Social networks and privacy: The era of publicness
Abd Al Karim Saleh Iqelan
American University of Sharjah
Dr. Khawla Ahmed
Social Networks and Privacy: The Era of Publicness
“Privacy seems to encompass everything, and therefore it appears to be nothing in itself” (Solove, 2008, p. 7). It is an oversimplification to define privacy as all what an individual owns. With the evolution of new technologies nowadays, it is very hard to define privacy because it varies from one person to another and from one culture to another (Solove, 2008). With the rise of social networks during the last decade, new views about privacy started to emerge due to its special mechanism in sharing information. Social networks enable users to instantly share information, thoughts, photos, products and videos with the many users in the network at once. Unlike other means of communication, the information in social networks can spread to hundreds of users in seconds. Then, the users who received the information may share it among their network, and then further to other networks, which will end up in spreading the information to millions of people in no time, just like a chain reaction. This new mechanism of sharing, which is becoming faster every day, raised new concerns about privacy among individuals and organizations. In spite of all these concerns about the personal privacy on the social networks, social networks websites are the most visited websites in the internet. For example, Facebook has reached 901 million monthly active users in April, 2012 (Hachman, 2012). Although social networks enables an easy sharing of private information about individuals or low profile information about organizations, individuals and organization should not be afraid of using social networks due to privacy concerns, and instead they should be more public and utilize the social network.
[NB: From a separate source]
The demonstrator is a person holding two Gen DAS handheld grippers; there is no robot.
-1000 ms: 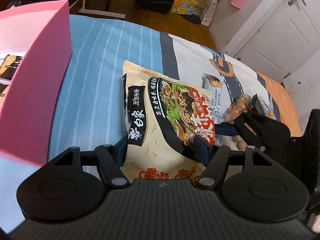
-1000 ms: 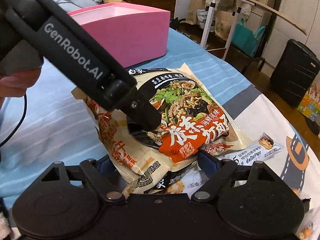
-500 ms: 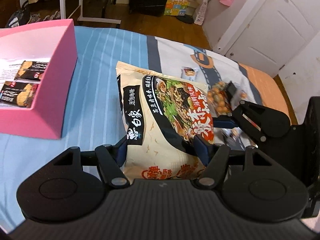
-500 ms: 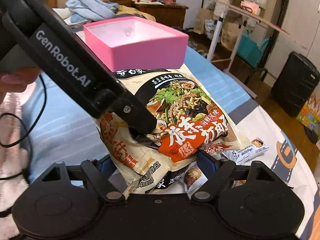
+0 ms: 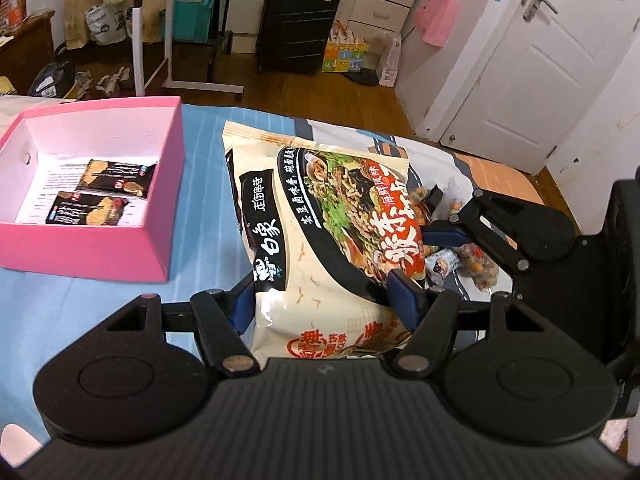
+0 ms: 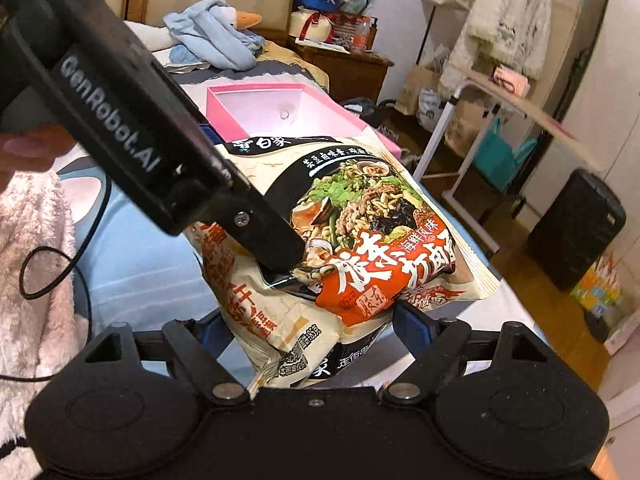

Being public and open to the world is better than being private and closed because it enables people to learn from others personal experience. Naturally, any individual or organization benefits from communicating with others. Nevertheless, communication with others, regardless of the mean of communication, usually involves giving away some private information to the other. However, social networks empowered the world a new mean of communication that benefits all the users in the network by sharing private information. For example, an individual can share some previous experiences such as overcoming an illness, eating habit, or making a project. Being afraid of sharing experience, because of privacy, would only deprive others from benefit of these experiences. According to Tapscott (2012): Fully 20 percent of all patients with the fatal disease ALS share intimate information about their treatment and condition on the network PatientsLikeMe.com. And tens of thousands of others with rare diseases who use that website report that sharing has helped them better manage their illness (¶ 10). Because the social network enabled them to share information about their medical conditions, which is very private information, they supported each others with valuable information about their disease and inspired each others with their experience. Social networks enhanced collaboration, which in return brings benefits to all individuals, at the cost of personal information. Some may argue that because of posting private information on social networks, some employee may suffer from being fired from or being denied for a job. In other words, social networks negatively affect employment because they allow the employers or managers to access an employee’s or a job applicant’s private data. For example, Andrews (2012) states in her book that a high school teacher, called Ashly Payne, was asked to resign because she uploaded a photo of her on Facebook drinking an alcoholic drink even though it is legal to drink in her country. She also claims that employers “will not hire someone...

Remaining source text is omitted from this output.